* _Activity_: Reproduce the listing that follows character for character, excluding its pictures.

* _Records for this exercise_:
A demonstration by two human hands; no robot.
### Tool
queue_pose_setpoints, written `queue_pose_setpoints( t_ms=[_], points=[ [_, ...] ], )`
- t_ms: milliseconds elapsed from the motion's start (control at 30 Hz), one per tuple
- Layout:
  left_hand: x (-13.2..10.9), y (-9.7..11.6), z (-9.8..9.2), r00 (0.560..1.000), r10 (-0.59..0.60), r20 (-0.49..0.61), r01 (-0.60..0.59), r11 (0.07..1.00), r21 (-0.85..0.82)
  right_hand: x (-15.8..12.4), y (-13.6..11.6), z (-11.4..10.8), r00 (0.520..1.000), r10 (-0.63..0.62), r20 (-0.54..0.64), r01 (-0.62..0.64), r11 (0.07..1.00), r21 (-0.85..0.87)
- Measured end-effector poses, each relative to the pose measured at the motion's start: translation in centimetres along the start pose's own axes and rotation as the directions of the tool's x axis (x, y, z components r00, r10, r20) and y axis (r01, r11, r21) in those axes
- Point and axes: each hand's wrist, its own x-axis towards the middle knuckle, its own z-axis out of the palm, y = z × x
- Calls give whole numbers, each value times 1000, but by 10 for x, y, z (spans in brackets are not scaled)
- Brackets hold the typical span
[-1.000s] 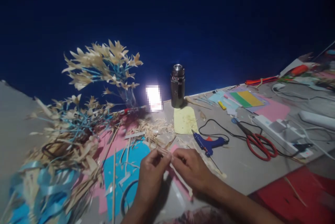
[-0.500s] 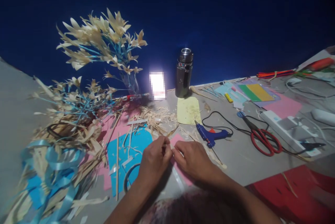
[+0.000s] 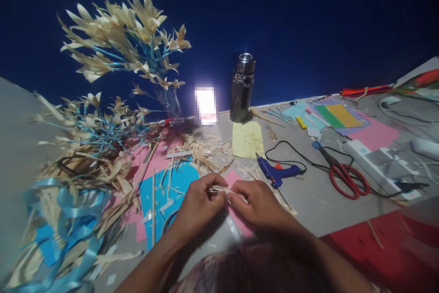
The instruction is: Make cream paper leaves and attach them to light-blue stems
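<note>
Between my two hands runs a thin pale strip of dried husk (image 3: 219,189), pinched at its middle. My left hand (image 3: 202,199) is closed on its left part, thumb and forefinger around it. The fingers of my right hand (image 3: 255,201) press on the other part, close beside the left fingertips. Beneath the hands lie a blue sheet (image 3: 171,192) and a pink sheet (image 3: 236,220). A blue glue gun (image 3: 276,172) rests just beyond my right hand.
Husk flowers on blue stems (image 3: 137,50) stand at the back left, above loose husks and blue ribbon (image 3: 78,206). A dark flask (image 3: 242,89) stands behind a yellow sheet (image 3: 247,142). Red-handled scissors (image 3: 346,178) and a white power strip (image 3: 377,165) lie right.
My hands have turned slightly, and the pale husk strip between them now shows more clearly. The view has shifted a little; the things on the table lie as before.
</note>
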Motion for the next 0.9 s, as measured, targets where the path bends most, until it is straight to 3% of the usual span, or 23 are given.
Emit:
queue_pose_setpoints(
  t_ms=[100,167,233,300,367,433,500,667,800,900],
  points=[
    [2,-4,9,992,100,-81,-86,984,157,-3,3,3,1000,0,-3,0,1000,-18],
    [3,-9,3,980,129,-154,-96,974,206,-4,3,2,999,38,3,-38,999,19],
    [3,-13,-10,955,100,-279,-53,984,172,-4,3,-1,997,72,20,-73,991,115],
    [3,-15,-23,930,6,-368,-3,1000,10,-3,2,-3,996,86,38,-92,969,229],
    [0,-15,-30,951,-104,-289,35,972,-234,-1,2,-5,994,95,45,-104,946,308],
    [-3,-14,-26,979,-144,-145,85,934,-348,0,2,-4,994,90,58,-104,933,344],
    [-6,-12,-14,988,-121,-93,89,953,-288,0,2,-2,996,57,68,-77,936,344],
    [-6,-12,9,992,12,-126,-17,999,-34,1,6,3,995,33,89,-61,944,323],
    [-7,-13,10,989,99,-113,-83,988,133,3,4,3,993,89,82,-106,968,230],
    [-12,-11,4,966,187,-181,-147,966,215,1,1,2,990,127,66,-135,980,147]
  ],
)
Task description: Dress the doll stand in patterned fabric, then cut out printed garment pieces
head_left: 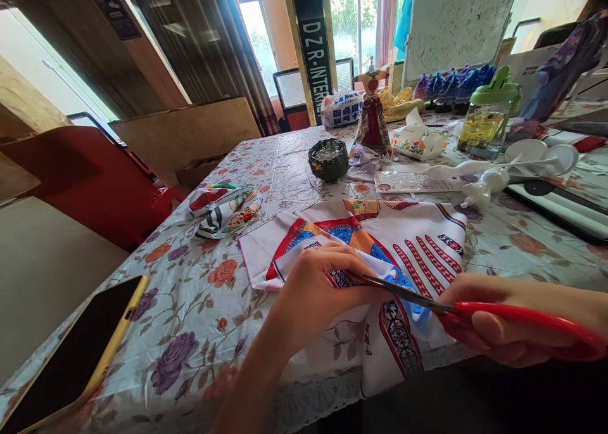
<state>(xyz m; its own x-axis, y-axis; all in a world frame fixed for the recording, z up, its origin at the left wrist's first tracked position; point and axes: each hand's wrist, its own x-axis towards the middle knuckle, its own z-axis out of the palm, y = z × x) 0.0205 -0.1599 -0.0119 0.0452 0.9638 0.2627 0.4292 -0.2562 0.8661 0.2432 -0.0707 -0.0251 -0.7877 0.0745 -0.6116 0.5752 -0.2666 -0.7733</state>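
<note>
My right hand (503,313) is closed round the red handles of a pair of scissors (413,294). The blades point left and lie against a white printed fabric (327,215) with red, blue and orange patterns. Pinched between the thumb and fingers of my left hand (327,282) is part of this fabric, right by the blade tips. The fabric spreads over the table beyond my hands, and one piece with a dark patterned band hangs over the near edge. How far the blades are apart is hard to make out.
On the flowered tablecloth (190,275) a phone (71,358) lies at the left. Folded cloth scraps (225,209), a dark woven basket (329,159), a dressed doll figure (373,117), a tissue pack (418,139) and a green-lidded bottle (489,117) stand farther back.
</note>
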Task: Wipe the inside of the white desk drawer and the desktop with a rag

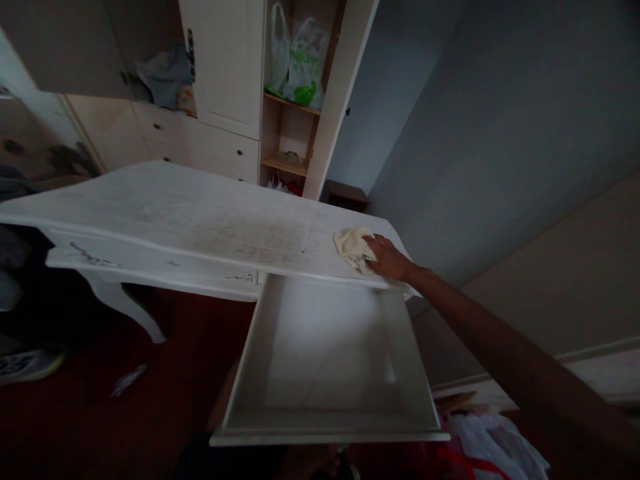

* _Result for this task_:
A demonstration by two human hands; no robot.
### Tool
queue_pose_setpoints, written `queue_pose_setpoints( t_ms=[_], points=[ [_, ...] ], )`
- t_ms: milliseconds elapsed from the motion's start (control at 30 Hz), one per tuple
- Layout:
  left_hand: x (-13.2..10.9), y (-9.7..11.6), z (-9.8..9.2), r00 (0.560..1.000), r10 (-0.59..0.60), r20 (-0.49..0.61), r01 (-0.60..0.59), r11 (0.07..1.00), r21 (-0.85..0.82)
  right_hand: x (-15.8..12.4), y (-13.6..11.6), z (-11.4..10.8), r00 (0.520..1.000), r10 (-0.63..0.62), r20 (-0.54..0.64), r01 (-0.62..0.64), r11 (0.07..1.00), r21 (-0.85..0.87)
- Measured end-effector poses, each relative to the pose measured at the motion's start: translation in centimetres along the start pose's own axes and rotation as the directions of the tool's x axis (x, y, z components r00, r10, r20) and y axis (r01, r11, r21) in those axes
- Point and axes: each hand's wrist, its own x-axis towards the middle knuckle, its own z-axis out of the palm, y = z × x
- Calls give whole numbers, each value times 1000, but by 10 for x, y, z (spans in brackets are not scaled)
- Brackets hold the typical span
[-1.000s] 
[-0.500s] 
[+0.000s] 
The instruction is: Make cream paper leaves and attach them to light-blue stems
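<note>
Between my two hands runs a thin pale strip of dried husk (image 3: 219,189), pinched at its middle. My left hand (image 3: 202,199) is closed on its left part, thumb and forefinger around it. The fingers of my right hand (image 3: 255,201) press on the other part, close beside the left fingertips. Beneath the hands lie a blue sheet (image 3: 171,192) and a pink sheet (image 3: 236,220). A blue glue gun (image 3: 276,172) rests just beyond my right hand.
Husk flowers on blue stems (image 3: 137,50) stand at the back left, above loose husks and blue ribbon (image 3: 78,206). A dark flask (image 3: 242,89) stands behind a yellow sheet (image 3: 247,142). Red-handled scissors (image 3: 346,178) and a white power strip (image 3: 377,165) lie right.
My hands have turned slightly, and the pale husk strip between them now shows more clearly. The view has shifted a little; the things on the table lie as before.
</note>
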Motion for the next 0.9 s, as measured, targets where the path bends most, until it is straight to 3% of the usual span, or 23 are given.
Emit:
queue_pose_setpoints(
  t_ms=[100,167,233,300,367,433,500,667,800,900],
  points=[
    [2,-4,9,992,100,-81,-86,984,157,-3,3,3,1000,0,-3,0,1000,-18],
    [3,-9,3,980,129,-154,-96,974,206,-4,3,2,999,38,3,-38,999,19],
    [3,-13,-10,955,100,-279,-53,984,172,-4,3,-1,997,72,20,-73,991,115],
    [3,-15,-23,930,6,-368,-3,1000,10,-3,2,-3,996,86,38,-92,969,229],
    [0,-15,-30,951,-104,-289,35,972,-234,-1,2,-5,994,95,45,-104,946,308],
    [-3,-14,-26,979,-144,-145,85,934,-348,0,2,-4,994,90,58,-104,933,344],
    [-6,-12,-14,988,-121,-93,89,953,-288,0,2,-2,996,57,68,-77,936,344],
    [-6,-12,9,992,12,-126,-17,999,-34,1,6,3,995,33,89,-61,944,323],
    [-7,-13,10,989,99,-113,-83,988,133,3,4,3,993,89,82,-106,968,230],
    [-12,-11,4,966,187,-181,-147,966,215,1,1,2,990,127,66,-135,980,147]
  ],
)
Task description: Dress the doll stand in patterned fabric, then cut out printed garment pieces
head_left: 
<state>(xyz m; its own x-axis, y-axis; all in a world frame fixed for the recording, z up, its origin at the left wrist's first tracked position; point and axes: each hand's wrist, its own x-axis towards the middle knuckle, its own z-axis out of the palm, y = z × x) 0.0205 -0.1599 -0.0119 0.0452 0.9638 0.2627 0.4292 -0.2562 0.8661 0.2432 -0.0707 -0.0251 -0.7877 0.0745 -0.6116 0.5752 -0.2666 -0.7733</state>
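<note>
My right hand (503,313) is closed round the red handles of a pair of scissors (413,294). The blades point left and lie against a white printed fabric (327,215) with red, blue and orange patterns. Pinched between the thumb and fingers of my left hand (327,282) is part of this fabric, right by the blade tips. The fabric spreads over the table beyond my hands, and one piece with a dark patterned band hangs over the near edge. How far the blades are apart is hard to make out.
On the flowered tablecloth (190,275) a phone (71,358) lies at the left. Folded cloth scraps (225,209), a dark woven basket (329,159), a dressed doll figure (373,117), a tissue pack (418,139) and a green-lidded bottle (489,117) stand farther back.
</note>
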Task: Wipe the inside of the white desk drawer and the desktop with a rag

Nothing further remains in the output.